The Trembling Line is a collection of works by Aura Satz, exploring acoustics, vibration, sound visualisation and music. The exhibition, which opens in December, is the result of her year as artist-in-residence on campus, funded by The Leverhulme Trust and the University.
Aura worked with Southampton’s Institute of Sound and Vibration Research (ISVR) and the department of Music to explore different art-forms, acoustics, and technologies – collaborating with composers, performers, acoustic engineers and students.
Professor of Music, Jeanice Brooks, who led the artist-in-residence project comments: “Aura Satz’s residency at Southampton has provided an exciting way to join art and science, combining old and new musical technologies and fostering innovative exchanges between contrasting disciplines.”
Aura Satz adds: “It has been an incredible privilege to be able to work with University of Southampton staff and students over this past year, they have proved extremely generous and open-minded towards the project.”
The exhibition includes a number of audio visual installations, including the title piece of the show, The Trembling Line. This explores visual and acoustic echoes between decipherable musical gestures and abstract patterning, orchestral swells and extreme slow-motion close-ups of strings and percussion.
The piece features a score by composer at the University Dr Leo Grant and a film made with the help of student and staff string players. The sound is projected through an innovative spatial audio rendering system built by ISVR, as part of a research project on immersive listening. The multi-channel speaker array pries apart each element of sound and reconfigures it, to create a disorienting sonic experience.
The exhibition includes The Absorbing Wall (2015), dedicated to the memory of artist and film-maker Stuart Croft and based on an anechoic chamber*, along with five closely inter-connected films: Vocal Flame (2012); Oramics: Atlantis Anew (2011); Onomatopoeic Alphabet (2010); Theremin (2009); Automamusic (2008).
The Absorbing Wall provides an acoustic vacuum, a silent nexus separating the various films.
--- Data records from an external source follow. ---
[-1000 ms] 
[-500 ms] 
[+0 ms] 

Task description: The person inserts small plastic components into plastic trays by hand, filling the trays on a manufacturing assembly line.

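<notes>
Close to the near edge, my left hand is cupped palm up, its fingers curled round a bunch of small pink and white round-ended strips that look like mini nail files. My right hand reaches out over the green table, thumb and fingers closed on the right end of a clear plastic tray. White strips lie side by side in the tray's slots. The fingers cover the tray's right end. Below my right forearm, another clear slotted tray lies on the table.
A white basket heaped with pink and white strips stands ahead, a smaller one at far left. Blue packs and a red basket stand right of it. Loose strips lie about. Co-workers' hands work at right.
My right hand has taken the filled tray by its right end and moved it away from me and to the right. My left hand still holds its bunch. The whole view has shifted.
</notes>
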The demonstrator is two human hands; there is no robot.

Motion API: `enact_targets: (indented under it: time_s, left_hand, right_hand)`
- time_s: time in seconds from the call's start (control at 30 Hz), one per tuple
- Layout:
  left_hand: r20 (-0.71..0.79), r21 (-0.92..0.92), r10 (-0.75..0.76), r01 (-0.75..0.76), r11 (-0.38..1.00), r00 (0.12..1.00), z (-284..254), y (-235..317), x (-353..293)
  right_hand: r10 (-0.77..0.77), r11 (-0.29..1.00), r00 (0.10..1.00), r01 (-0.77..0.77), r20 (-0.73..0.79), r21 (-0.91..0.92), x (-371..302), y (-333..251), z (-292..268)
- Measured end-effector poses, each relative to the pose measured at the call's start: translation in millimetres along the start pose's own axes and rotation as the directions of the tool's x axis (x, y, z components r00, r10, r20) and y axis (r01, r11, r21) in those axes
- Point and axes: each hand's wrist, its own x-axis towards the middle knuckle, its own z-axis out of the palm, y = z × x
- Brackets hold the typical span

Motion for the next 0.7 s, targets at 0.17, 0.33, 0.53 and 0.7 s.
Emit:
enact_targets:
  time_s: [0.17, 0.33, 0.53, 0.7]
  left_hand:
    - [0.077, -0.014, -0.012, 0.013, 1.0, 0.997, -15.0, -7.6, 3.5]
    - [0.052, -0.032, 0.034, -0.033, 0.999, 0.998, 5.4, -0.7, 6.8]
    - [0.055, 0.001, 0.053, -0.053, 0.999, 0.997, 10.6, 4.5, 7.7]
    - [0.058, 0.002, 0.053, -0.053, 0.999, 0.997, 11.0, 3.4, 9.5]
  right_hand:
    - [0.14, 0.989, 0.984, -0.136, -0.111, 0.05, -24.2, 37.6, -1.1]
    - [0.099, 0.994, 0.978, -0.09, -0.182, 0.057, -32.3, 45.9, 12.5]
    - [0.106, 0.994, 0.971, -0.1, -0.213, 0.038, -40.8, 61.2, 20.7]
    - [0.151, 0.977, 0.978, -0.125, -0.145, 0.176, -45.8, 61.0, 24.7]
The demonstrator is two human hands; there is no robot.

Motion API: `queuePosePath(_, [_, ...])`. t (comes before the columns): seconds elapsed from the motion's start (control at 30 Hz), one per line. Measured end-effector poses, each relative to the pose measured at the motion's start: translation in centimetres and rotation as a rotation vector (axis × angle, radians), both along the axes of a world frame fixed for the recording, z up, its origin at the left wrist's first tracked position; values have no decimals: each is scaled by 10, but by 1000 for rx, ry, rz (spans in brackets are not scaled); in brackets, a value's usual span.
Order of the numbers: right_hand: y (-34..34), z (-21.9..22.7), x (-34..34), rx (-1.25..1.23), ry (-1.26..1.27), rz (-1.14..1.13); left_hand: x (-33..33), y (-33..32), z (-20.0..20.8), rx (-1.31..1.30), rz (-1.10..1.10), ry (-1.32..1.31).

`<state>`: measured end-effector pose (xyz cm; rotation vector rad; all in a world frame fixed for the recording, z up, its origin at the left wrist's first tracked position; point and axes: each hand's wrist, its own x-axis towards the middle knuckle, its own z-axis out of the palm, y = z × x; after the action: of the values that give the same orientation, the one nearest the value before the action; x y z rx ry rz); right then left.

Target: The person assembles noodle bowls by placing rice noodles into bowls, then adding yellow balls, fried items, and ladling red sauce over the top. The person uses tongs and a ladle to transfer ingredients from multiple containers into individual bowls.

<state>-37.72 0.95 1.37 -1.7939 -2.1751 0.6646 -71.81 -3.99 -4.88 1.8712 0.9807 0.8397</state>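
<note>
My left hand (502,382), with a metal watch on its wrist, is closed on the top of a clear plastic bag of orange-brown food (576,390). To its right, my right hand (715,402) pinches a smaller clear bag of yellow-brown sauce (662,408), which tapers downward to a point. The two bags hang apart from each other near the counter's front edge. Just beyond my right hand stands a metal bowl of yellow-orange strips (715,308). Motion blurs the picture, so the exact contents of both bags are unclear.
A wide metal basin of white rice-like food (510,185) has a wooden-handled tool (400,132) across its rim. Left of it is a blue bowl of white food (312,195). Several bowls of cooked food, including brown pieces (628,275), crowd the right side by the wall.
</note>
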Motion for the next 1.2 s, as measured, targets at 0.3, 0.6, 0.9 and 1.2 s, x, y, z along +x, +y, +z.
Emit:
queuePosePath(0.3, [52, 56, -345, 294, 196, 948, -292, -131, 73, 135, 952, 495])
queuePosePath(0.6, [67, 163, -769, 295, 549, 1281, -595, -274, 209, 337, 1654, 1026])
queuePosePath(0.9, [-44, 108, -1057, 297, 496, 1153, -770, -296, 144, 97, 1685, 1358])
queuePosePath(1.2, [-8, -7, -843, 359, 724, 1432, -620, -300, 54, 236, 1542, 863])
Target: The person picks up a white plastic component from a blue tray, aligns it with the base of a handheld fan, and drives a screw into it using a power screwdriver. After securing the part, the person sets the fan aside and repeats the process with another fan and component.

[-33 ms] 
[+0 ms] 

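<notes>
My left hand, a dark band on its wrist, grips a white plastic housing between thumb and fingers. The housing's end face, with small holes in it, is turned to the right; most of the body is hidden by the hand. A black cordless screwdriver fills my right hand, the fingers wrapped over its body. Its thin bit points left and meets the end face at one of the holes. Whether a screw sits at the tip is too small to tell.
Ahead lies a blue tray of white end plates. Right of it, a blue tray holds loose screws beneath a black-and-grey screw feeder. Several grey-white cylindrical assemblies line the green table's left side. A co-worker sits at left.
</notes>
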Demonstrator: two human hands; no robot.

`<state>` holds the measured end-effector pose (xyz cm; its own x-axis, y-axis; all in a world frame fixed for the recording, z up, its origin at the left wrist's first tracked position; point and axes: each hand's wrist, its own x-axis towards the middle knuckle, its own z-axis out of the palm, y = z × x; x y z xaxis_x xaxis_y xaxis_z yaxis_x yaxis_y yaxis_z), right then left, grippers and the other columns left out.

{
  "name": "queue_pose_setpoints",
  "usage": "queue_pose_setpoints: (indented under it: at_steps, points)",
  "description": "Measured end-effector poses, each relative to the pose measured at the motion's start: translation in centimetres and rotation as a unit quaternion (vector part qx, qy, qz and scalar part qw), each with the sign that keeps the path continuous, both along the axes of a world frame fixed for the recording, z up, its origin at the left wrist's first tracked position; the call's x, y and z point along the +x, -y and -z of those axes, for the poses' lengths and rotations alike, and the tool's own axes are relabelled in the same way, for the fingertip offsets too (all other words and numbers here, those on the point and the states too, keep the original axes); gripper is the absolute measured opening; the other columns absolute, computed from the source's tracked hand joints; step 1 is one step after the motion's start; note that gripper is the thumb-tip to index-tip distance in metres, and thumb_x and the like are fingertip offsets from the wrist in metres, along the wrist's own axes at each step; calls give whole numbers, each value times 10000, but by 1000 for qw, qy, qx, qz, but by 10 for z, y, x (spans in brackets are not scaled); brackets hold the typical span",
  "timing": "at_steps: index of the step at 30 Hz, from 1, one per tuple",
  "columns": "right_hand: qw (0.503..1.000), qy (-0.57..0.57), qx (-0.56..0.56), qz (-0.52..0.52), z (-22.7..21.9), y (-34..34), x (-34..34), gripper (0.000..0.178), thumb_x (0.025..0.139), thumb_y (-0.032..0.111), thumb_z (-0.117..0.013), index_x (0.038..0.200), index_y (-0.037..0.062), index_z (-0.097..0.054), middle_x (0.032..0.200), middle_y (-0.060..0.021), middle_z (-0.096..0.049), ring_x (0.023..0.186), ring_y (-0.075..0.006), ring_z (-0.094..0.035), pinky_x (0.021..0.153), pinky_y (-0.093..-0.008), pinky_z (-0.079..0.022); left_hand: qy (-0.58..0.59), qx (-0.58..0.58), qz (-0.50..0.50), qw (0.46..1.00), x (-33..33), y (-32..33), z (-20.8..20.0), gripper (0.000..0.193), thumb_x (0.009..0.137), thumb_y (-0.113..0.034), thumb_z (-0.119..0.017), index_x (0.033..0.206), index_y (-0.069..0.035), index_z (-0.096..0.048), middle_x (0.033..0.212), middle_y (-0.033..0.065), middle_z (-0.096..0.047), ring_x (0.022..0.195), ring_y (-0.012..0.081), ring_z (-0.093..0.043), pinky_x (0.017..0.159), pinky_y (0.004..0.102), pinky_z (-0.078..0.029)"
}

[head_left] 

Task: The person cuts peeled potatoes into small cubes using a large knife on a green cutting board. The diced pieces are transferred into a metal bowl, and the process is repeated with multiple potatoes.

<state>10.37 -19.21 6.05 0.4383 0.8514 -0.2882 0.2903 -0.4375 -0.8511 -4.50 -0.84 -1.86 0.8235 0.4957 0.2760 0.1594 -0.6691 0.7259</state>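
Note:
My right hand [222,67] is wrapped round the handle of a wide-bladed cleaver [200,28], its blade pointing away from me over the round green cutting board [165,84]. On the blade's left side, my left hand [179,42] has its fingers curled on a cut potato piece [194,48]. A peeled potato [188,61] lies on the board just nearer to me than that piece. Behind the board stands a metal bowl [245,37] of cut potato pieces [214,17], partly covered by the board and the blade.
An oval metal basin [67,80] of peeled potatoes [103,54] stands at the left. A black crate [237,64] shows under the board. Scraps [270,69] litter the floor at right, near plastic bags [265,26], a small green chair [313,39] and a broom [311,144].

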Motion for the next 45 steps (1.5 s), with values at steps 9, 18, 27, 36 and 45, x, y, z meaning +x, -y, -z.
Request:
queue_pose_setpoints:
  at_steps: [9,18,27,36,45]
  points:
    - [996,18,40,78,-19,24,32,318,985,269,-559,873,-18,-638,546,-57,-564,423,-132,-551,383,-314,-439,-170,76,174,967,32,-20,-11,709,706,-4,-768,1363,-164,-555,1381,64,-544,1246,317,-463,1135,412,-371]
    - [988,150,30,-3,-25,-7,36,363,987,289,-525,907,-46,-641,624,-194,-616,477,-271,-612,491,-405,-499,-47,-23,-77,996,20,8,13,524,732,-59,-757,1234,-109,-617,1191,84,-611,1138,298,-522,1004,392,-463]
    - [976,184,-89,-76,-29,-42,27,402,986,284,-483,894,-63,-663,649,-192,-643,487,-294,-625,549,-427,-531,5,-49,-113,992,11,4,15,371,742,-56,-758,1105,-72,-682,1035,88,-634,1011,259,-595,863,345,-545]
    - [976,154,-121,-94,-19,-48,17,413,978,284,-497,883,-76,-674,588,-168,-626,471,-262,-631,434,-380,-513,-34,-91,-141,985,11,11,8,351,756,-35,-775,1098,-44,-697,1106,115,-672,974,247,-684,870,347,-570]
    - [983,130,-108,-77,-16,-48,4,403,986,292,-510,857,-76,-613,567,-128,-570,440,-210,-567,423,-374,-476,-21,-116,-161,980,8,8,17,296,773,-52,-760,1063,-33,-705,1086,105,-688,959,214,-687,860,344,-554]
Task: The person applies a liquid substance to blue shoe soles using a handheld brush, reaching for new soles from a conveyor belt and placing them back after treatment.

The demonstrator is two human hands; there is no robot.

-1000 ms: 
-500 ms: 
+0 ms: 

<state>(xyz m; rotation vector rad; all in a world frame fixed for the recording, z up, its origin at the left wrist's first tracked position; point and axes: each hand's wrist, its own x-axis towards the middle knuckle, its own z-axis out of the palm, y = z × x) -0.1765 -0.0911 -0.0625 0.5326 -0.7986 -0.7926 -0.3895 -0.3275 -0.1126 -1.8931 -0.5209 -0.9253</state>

Five photographic stills of the ISVR’s large anechoic chamber convey a visual patterning of sound-absorbing elements, positioned in off-kilter angles that break away from the geometric regularity typically associated with the space.
The name of the show, The Trembling Line, refers in part to the basic principle of vibration, a tense line stimulated into motion and sound through friction, but also to the possibility of challenging static notation systems and destabilising the experience of seeing and hearing.
The Trembling Line opens on 3 December 2015 and runs until 23 January 2016 at the John Hansard Gallery, Highfield Campus, University of Southampton. The gallery is open 11am – 5pm Tuesday to Friday and 11am to 4pm Saturdays.